**Task directions**
Below are some records. Write out exactly their lines from the one with "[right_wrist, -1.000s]" through the one with "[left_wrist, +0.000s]", and leave the pictures behind.

**Records to process**
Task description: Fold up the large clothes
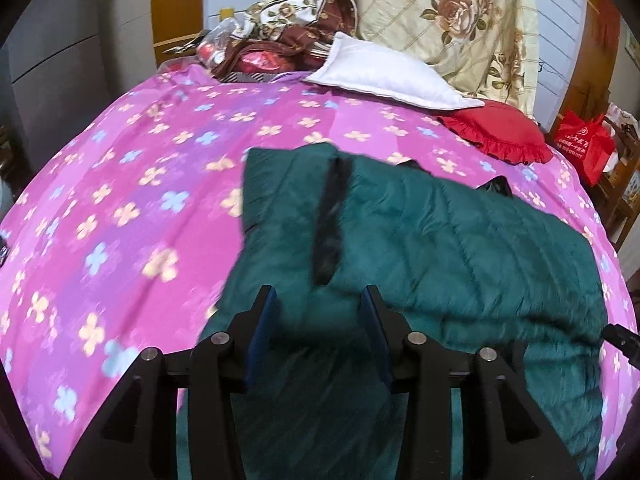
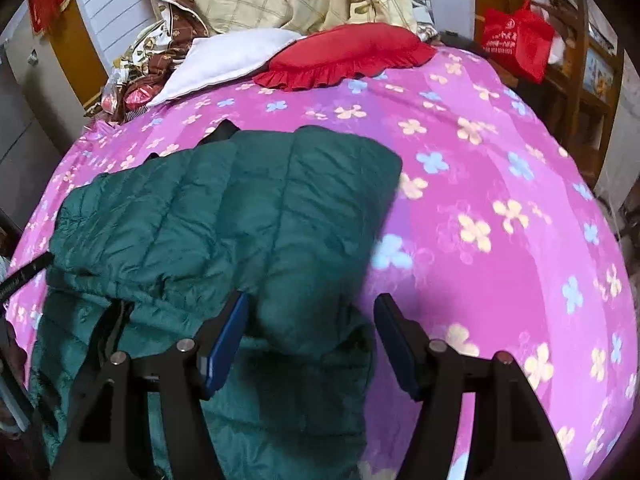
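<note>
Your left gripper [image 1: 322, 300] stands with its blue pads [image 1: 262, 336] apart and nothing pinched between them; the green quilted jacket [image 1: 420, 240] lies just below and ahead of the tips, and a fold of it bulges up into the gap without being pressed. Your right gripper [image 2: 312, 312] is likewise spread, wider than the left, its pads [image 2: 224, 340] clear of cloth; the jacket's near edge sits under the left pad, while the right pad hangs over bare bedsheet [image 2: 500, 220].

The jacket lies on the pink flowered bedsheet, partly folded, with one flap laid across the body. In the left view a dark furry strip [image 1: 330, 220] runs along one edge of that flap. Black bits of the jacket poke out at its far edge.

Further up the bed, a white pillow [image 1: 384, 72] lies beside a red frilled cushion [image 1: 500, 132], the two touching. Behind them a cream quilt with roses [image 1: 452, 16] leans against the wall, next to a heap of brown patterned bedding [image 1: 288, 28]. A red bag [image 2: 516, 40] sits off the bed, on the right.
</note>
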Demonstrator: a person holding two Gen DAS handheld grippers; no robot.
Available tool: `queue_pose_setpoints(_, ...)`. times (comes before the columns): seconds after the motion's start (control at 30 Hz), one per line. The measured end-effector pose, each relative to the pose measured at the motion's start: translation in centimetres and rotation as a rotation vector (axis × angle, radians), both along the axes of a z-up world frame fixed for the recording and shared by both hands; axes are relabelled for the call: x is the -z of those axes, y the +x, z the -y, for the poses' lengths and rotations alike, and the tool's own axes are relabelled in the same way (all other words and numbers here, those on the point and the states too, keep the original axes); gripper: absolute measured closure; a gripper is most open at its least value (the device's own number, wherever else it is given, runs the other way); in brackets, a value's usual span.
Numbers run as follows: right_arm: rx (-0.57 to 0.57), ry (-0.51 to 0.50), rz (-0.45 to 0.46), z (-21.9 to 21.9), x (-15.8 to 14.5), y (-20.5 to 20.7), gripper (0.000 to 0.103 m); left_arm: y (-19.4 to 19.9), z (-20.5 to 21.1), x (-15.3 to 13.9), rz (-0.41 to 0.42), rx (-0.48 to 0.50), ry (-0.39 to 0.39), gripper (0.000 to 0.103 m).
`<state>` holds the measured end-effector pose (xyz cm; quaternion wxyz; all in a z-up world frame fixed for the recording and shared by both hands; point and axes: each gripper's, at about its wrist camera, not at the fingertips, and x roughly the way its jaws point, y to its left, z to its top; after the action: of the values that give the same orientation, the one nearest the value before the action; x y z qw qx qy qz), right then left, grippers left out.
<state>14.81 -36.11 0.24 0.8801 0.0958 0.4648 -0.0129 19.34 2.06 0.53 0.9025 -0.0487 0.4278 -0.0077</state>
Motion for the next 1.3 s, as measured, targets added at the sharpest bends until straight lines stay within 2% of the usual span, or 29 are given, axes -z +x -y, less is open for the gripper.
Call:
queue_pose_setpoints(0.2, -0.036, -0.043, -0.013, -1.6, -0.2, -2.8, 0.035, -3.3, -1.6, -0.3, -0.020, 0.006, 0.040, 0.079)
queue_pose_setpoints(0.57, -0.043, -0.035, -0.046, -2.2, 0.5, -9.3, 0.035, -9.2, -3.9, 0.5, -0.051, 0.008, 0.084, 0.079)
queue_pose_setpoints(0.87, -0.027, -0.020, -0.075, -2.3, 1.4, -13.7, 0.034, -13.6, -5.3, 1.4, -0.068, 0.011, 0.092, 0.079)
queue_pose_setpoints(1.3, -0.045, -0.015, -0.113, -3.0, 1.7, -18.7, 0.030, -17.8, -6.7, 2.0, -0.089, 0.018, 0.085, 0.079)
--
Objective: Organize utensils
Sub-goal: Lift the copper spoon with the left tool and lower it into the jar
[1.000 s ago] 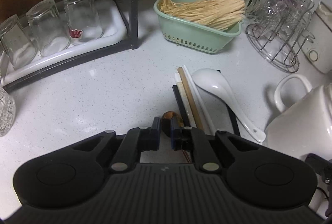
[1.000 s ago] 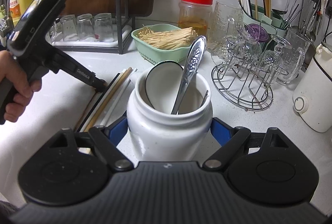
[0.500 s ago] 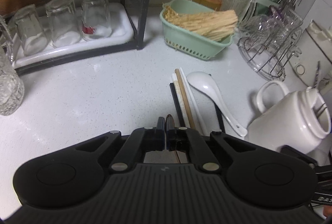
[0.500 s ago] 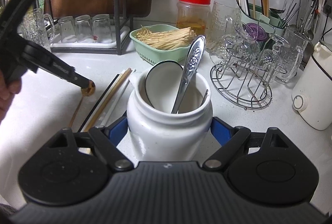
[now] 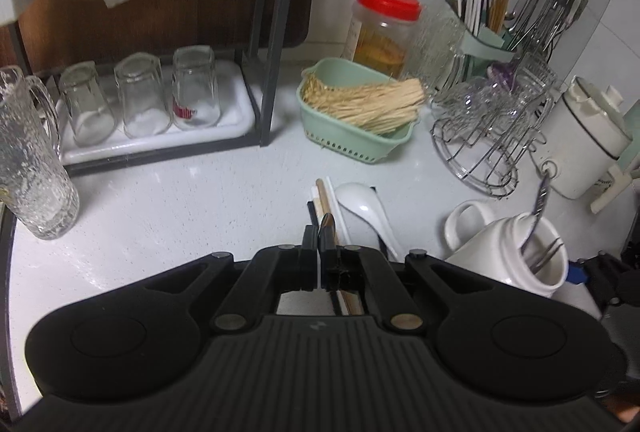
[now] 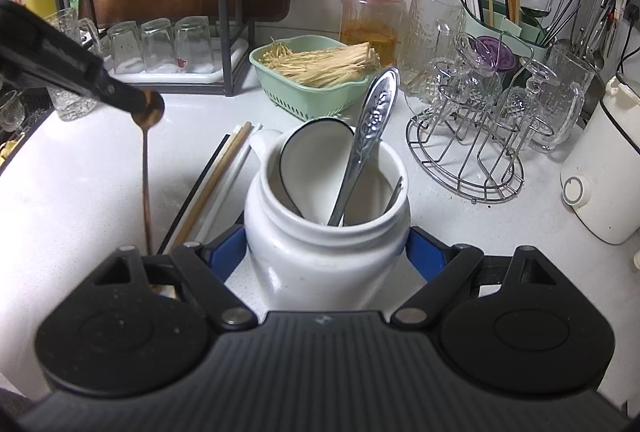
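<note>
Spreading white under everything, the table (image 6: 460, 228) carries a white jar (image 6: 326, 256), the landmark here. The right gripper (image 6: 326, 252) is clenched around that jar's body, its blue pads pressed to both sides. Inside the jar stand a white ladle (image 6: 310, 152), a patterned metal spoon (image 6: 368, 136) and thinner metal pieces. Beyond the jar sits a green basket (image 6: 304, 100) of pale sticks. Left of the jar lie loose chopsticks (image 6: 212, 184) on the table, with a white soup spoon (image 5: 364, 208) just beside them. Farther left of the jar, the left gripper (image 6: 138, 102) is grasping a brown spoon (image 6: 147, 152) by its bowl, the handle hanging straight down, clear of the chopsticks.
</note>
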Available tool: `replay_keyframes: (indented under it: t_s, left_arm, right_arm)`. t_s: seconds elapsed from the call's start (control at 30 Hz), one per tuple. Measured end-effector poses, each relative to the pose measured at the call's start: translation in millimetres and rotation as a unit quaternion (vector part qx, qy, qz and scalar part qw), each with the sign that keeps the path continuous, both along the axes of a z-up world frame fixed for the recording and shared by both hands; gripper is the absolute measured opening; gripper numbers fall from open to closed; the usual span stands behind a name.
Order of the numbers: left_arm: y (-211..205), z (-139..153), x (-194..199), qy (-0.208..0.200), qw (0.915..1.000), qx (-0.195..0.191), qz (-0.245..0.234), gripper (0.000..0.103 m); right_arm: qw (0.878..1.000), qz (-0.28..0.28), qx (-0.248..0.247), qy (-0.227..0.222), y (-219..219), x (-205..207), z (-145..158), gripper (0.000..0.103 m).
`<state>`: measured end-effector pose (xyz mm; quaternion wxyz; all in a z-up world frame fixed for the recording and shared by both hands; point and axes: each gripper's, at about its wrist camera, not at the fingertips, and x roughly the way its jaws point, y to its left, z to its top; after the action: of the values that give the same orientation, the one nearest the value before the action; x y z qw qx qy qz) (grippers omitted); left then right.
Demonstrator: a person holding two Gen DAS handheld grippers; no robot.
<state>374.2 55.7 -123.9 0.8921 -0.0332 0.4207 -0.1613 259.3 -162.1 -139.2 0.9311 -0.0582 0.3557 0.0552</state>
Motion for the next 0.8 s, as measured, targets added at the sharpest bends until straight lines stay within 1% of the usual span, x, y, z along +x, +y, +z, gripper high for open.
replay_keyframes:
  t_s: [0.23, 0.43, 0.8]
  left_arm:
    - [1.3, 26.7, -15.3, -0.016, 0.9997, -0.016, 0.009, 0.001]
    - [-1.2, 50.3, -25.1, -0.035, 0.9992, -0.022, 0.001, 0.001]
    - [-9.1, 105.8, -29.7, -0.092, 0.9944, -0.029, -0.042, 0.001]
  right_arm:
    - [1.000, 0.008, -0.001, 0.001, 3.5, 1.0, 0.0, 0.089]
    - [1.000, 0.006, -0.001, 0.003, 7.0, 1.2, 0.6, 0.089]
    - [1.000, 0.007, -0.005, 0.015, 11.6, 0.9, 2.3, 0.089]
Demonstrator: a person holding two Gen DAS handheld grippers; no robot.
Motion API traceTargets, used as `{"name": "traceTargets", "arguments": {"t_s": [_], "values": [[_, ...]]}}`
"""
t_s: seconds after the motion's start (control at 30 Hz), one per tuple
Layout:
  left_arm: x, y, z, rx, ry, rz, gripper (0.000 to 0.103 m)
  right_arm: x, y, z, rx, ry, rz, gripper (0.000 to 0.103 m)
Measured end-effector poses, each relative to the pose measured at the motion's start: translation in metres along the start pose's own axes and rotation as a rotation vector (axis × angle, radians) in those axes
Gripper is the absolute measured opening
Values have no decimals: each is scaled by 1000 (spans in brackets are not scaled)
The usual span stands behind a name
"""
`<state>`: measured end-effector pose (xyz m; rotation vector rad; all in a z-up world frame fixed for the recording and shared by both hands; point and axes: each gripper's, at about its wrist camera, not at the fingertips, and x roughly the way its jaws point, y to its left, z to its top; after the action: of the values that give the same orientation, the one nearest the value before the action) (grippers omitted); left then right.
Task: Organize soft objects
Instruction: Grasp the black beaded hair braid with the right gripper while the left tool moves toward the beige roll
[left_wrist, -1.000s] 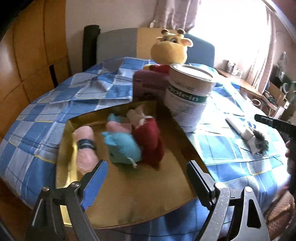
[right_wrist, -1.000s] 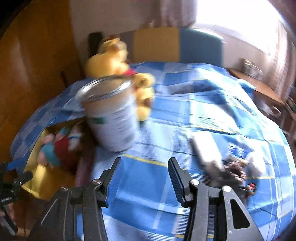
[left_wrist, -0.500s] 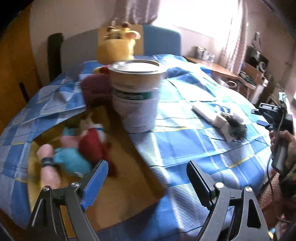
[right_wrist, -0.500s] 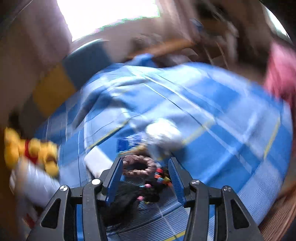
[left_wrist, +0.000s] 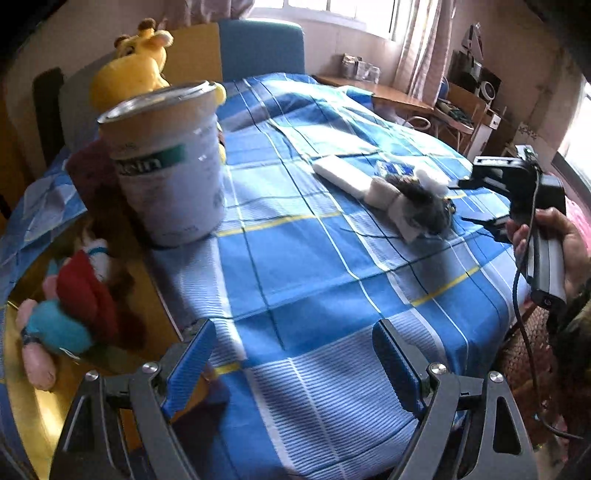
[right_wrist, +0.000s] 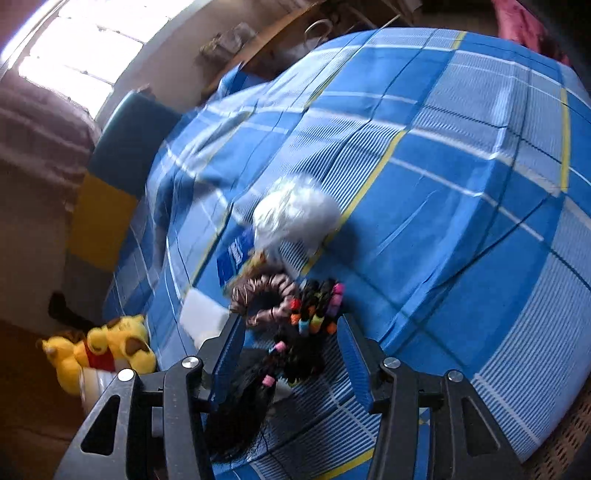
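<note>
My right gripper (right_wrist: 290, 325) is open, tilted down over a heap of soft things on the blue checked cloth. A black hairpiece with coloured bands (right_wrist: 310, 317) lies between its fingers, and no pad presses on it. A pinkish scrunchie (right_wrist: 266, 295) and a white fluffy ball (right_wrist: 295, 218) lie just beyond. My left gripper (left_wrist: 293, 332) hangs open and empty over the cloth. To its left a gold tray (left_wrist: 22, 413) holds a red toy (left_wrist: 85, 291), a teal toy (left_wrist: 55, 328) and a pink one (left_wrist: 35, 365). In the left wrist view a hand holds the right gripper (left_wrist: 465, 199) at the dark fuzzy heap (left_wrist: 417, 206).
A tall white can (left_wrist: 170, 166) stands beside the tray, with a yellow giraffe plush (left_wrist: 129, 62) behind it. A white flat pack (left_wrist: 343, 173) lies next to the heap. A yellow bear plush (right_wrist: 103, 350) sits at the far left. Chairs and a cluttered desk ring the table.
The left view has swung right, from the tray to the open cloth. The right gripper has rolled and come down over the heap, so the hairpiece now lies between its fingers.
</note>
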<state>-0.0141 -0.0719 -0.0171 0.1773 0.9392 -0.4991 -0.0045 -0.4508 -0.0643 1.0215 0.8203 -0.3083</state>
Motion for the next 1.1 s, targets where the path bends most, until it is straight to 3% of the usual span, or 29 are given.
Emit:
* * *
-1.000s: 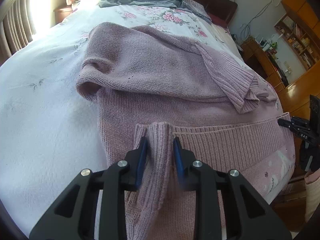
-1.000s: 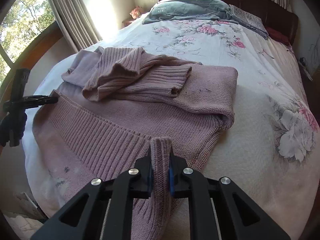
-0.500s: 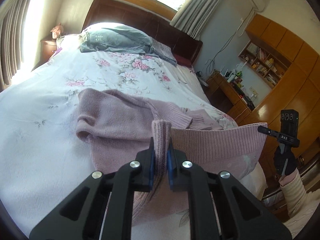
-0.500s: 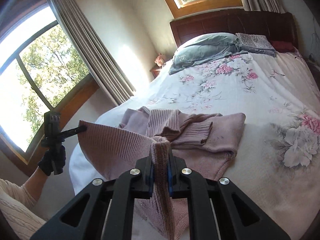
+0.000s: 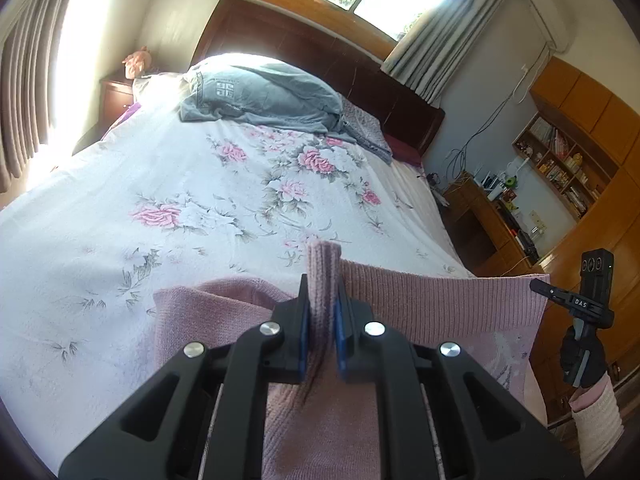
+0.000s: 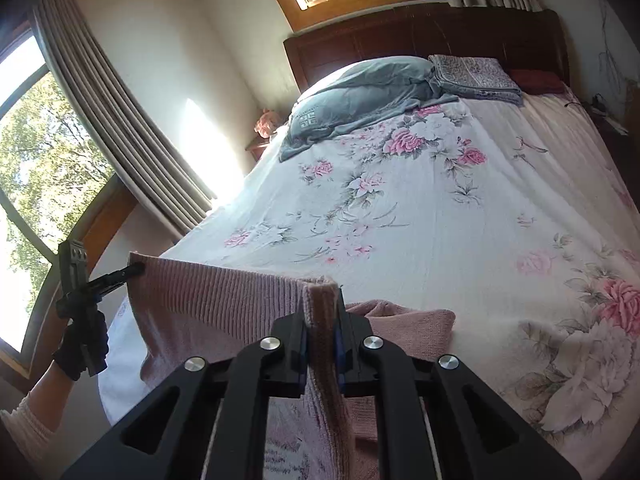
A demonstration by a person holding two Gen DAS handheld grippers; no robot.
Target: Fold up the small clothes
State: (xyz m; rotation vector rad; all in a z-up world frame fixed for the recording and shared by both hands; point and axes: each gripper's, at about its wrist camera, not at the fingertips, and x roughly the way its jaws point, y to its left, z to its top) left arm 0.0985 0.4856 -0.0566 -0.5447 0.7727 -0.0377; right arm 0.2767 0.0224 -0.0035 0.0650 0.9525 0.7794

**Response to the task**
[right_wrist, -1.000s] 
[left_wrist, -0.500s] 
[right_wrist, -0.500s] 
[left_wrist, +0.000s] 

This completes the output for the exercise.